* _What you are asked to do_:
Where the line containing "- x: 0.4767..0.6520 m" appears, start copying; continue through the last line below and copy nothing else.
--------------------
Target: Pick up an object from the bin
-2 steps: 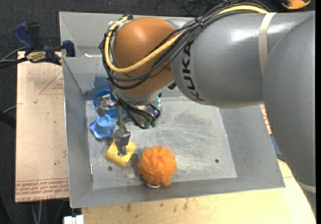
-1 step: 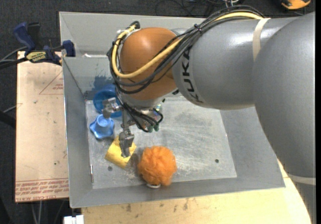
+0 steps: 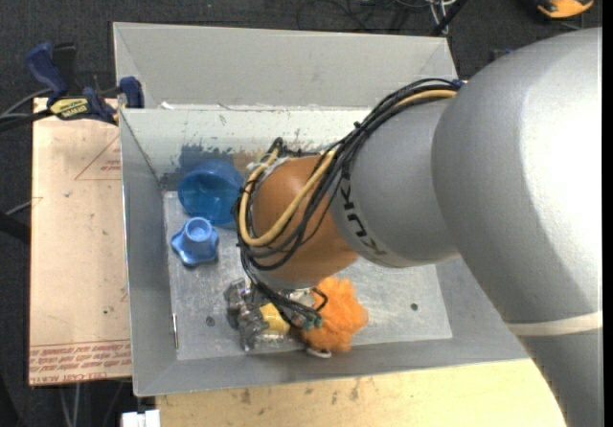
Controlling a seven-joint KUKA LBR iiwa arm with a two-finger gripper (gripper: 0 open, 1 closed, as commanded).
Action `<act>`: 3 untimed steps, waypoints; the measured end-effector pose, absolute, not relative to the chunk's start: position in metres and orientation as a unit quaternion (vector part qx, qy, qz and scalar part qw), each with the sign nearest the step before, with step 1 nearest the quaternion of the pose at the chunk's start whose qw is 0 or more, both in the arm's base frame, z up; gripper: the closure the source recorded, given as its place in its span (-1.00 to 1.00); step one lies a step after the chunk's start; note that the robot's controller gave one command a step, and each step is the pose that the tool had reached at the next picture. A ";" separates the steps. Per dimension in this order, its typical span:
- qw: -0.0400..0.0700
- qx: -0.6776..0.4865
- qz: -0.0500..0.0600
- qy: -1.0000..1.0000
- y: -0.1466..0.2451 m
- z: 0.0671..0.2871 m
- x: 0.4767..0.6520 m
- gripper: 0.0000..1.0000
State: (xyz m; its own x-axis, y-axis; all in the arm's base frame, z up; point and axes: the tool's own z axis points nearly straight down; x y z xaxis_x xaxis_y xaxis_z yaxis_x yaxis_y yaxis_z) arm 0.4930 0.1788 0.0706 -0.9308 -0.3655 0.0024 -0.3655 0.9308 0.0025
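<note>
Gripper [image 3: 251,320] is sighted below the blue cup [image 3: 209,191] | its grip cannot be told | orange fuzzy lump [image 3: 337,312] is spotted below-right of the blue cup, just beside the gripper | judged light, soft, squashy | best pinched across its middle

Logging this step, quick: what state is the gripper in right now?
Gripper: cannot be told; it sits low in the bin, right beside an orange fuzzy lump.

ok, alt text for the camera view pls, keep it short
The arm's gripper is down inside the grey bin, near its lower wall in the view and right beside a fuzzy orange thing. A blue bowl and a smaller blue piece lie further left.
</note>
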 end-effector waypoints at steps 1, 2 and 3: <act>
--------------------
* _Solved problem_:
- x: 0.4767..0.6520 m
- gripper: 0.0000..1.0000
State: (xyz m; its own x-axis, y-axis; all in the arm's base frame, z up; point and axes: the tool's own z axis points nearly straight down; x y z xaxis_x xaxis_y xaxis_z yaxis_x yaxis_y yaxis_z) arm 0.4930 0.1788 0.0706 -0.9308 -0.3655 0.0024 -0.3655 0.9308 0.0025
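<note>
Gripper [image 3: 251,320] is sighted below the blue cup [image 3: 209,191] | its grip cannot be told | orange fuzzy lump [image 3: 337,312] is spotted below-right of the blue cup, just beside the gripper | judged light, soft, squashy | best pinched across its middle

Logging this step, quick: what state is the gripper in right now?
Gripper: cannot be told; it sits low in the bin, right beside an orange fuzzy lump.

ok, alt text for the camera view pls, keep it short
The arm's gripper is down inside the grey bin, near its lower wall in the view and right beside a fuzzy orange thing. A blue bowl and a smaller blue piece lie further left.
</note>
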 end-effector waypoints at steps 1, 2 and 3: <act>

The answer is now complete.